Avrupa Birliği İngiltere'nin ayrılışının ardından uluslararası alandaki etkisi adına zaten ciddi bir "duraklama devrine" girmişti. Ukrayna savaşıyla birlikte ise "gerileme devrinden" bahsetmek mümkün;
Rusya'ya tarihinde görülmemiş ciddiyet ve kapsamda yaptırımlar uygulayan Avrupa Birliği'nin Dönem Başkanı Macaristan Başbakanı Viktor Orban geçen hafta bir anda Moskova'da Rus Lider Putin'le el sıkışırken görüntülendi. Orban Kremlin'e gitmeden sadece birkaç gün önce de Ukrayna'da Zelensky ile bir araya gelmişti.
Orban'ın AB içindeki "ortakları" bile inanamadılar önce Macar Başbakan'ın Moskova'ya gideceğine; O kadar ki Polonya Başbakanı Donald Tusk, "Moskova'yı ziyaret edeceğinize ilişkin iddialar doğru olamaz değil mi?" diyerek, resmi sosyal medya hesabından seslendi Orban'a.
Ziyaretle eş zamanlı olarak AB de apar topar açıklama yapıp, Orban'ın Moskova'ya "AB adına gitmediğini" duyurdu tüm dünyaya. Orban ise, Putin'le el sıkışmak için "AB'nin onayını almadığını" kabul etti etmesine ama ortaklarına sert yanıt vermekten de çekinmedi; "Barış, Brüksel'deki rahat koltuklarda oturarak sağlanamaz. Arkamıza yaslanıp, savaşın mucizevi bir şekilde sona ermesini bekleyemeyiz" dedi.
Yeni "arabulucu" Orban mı?
Orban'ın Ukrayna ve Rusya seferinin dolaylı olarak Türkiye'yi de etkilediğini söylemek mümkün; AK Parti hükümeti en başından beri Ukrayna Savaşı'nda "arabuluculuk" rolüne soyunmuştu. Bu rolde ilk haftalarda görece başarı da sağlandı. Ancak daha sonra, AK Parti yetkililerinin Batı karşıtı söylemleri eylemlerle desteklenmeyince; Aksine Ankara'dan hem NATO içinde, hem de AB ile ilişkiler kapsamında Rusya'ya karşı pek çok adım atılınca, Moskova'da kaşlar kalktı. Putin, büyük ölçüde Ankara'nın bu "zigzagları" nedeniyle o beklenen Türkiye ziyaretini hala yapmadı. Üstelik Kremlin Sözcüsü Peskov geçen hafta, Cumhurbaşkanı Erdoğan'ın Ukrayna-Rusya görüşmelerinde "arabulucu olmasının mümkün olup olmadığı" sorusuna "Hayır, imkânsız" yanıtını bile verdi.
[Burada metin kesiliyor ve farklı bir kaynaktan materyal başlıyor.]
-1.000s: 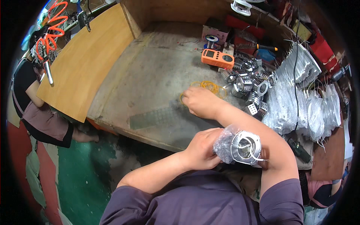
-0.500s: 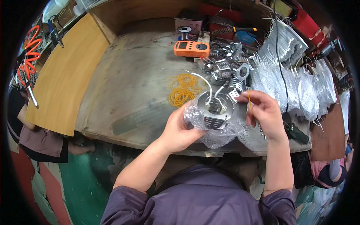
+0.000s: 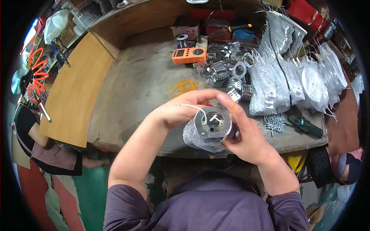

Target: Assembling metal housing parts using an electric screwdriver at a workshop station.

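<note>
Both hands close around a half-wrapped metal housing, a rubber band hooked on one finger

From the head view, the only one to go by, I see a round metal housing (image 3: 213, 133) held above the near edge of the tabletop (image 3: 135, 84), its open end and white wire (image 3: 203, 116) facing up. Bubble wrap (image 3: 197, 139) bunches around its lower left side. The hands are together about it: the right hand (image 3: 248, 140) is curled against its right side, thumb near the rim, while the left hand (image 3: 185, 106) arches over the far side, fingertips reaching toward the right forefinger. A yellow rubber band (image 3: 233, 109) crosses that finger; more bands (image 3: 184, 87) lie loose just beyond the hands.

I'd judge the step in hand to be fastening the wrap with the band. The next move seems to call for stretching the band wide and seating it around the plastic, with the wire kept clear and the wrap held snug.

Some of it I can't make out. The housing hides most of the wrap's underside and the far part of the band, so whether the band loops around anything besides the finger is unclear. Whether the left fingers grip or merely rest there, I cannot tell. The white ends inside the opening are too small to sort out.
</note>
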Action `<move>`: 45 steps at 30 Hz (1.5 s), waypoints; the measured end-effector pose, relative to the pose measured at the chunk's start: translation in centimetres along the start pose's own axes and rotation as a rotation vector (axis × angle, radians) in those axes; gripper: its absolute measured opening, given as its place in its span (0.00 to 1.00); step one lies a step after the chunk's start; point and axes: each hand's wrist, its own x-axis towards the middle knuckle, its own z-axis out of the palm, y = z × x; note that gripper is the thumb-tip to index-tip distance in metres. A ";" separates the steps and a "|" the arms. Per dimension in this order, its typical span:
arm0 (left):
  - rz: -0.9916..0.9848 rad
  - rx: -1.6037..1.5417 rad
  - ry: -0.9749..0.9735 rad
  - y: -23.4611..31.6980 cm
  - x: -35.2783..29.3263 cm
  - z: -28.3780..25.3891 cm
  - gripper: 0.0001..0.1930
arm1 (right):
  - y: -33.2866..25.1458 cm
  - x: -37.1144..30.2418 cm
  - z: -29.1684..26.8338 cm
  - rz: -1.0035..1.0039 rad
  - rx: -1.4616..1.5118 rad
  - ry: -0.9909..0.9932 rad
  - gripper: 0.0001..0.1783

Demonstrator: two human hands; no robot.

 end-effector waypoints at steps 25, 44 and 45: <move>0.135 1.662 0.978 0.6 -10.2 -0.3 0.12 | 0.6 -1.0 0.5 -0.260 0.117 -0.013 0.42; 0.468 1.121 0.730 -3.2 -2.8 4.8 0.53 | 0.2 1.4 0.2 -0.047 0.130 0.157 0.43; 0.443 1.153 0.765 -3.1 -2.9 4.7 0.48 | -0.2 1.2 0.2 -0.165 -0.156 0.254 0.43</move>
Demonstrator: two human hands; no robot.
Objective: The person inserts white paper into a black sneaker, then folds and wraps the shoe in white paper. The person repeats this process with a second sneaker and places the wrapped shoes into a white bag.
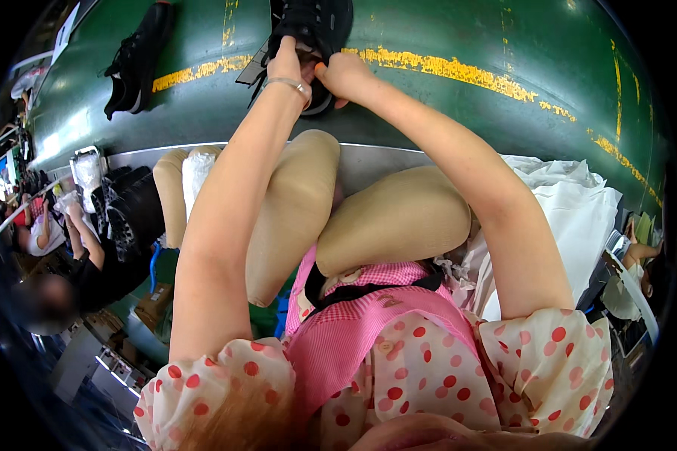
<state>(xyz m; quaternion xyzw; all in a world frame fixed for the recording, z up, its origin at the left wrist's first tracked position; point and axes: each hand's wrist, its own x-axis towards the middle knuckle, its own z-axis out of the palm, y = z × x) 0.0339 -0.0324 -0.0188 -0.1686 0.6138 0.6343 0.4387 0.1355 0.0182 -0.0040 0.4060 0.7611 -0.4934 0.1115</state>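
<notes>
A black lace-up sneaker (320, 22) sits on the green surface at the top middle, its toe pointing away and its opening toward me. My left hand (289, 64), with a bracelet at the wrist, is closed on the collar at the left of the opening. On the opposite side, my right hand (344, 78) has its fingers curled against the collar edge. Both hands partly cover the opening, and the fingertips are hard to make out. Beside my left hand, a dark flat tag (251, 70) sticks out from the shoe. Farther left lies another black sneaker (138, 60).
Worn yellow lines (451, 74) cross the green worktop (459, 30), which has a pale metal near edge (384, 155). White paper sheets (560, 199) are heaped right of my legs. A co-worker in dark clothing (124, 274) sits at my left. Another person (638, 259) is at the far right.
</notes>
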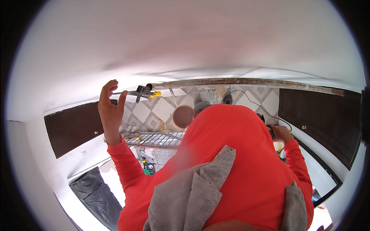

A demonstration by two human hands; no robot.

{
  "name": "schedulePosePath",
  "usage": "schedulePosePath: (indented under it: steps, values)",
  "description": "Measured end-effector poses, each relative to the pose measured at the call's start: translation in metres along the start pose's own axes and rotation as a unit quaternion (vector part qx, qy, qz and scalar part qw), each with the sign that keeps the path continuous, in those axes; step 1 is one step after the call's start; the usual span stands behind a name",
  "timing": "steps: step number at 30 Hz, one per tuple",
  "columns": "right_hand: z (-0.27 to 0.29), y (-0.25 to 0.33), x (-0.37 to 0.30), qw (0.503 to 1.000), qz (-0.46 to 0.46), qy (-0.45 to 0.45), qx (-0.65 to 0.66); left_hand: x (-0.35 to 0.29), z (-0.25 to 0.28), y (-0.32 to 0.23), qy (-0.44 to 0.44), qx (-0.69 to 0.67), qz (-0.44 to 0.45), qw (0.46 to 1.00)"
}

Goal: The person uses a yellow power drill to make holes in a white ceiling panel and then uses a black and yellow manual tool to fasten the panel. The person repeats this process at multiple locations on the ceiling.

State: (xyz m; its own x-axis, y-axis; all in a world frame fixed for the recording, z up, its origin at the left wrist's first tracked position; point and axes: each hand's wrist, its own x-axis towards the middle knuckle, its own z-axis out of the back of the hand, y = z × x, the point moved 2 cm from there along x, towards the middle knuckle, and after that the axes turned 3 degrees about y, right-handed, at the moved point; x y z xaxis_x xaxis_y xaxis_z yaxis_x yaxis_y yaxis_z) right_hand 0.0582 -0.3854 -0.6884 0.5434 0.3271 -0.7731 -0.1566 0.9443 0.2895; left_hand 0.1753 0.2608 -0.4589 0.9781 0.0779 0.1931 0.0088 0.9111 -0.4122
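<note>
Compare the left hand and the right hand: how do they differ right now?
The left hand reaches out well away from the torso, while the right hand is close beside it. The left hand is open and empty, its thumb apart from the curved fingers; the right hand is curled around a dark object, mostly hidden. Both come out of red sleeves.
</note>
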Motion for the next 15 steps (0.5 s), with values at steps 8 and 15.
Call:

Belli ki hem NATO, hem de AB üyesi Macaristan'ın Başbakanı Orban arabuluculuk işine soyununca, AB'yle ilişkisi fiilen "ekonomik ortak" seviyesine inen Türkiye'nin Moskova nezdindeki "değeri" de oldukça gerilemiş.
Batı, Afrika'dan da dışlanıyor...
Batı'nın dağınıklığının etkileri başka coğrafyalara da yansıyor şimdiden;
En belirgin örnek Afrika'da eski Fransız sömürgesi ülkeler Mali, Burkino Faso ve Nijer'de yaşananlar; Bağımsızlıklarını 1960'larda kazanmalarına rağmen Fransa etkisini on yıllarca taşıyan bu üç ülke, son beş yıllık dönemde birbiri ardına Batı'yla ipleri koparmaya başladılar. Darbelerle değişen yönetimlerin ilk ziyaretçilerinin Rusya'dan olması tesadüf değildi elbette. Ayrıca Çin'in de Afrika'ya kimi zaman "borç", kimi zaman "proje" adı altında para akıtmaya devam ettiği de unutulmamalı.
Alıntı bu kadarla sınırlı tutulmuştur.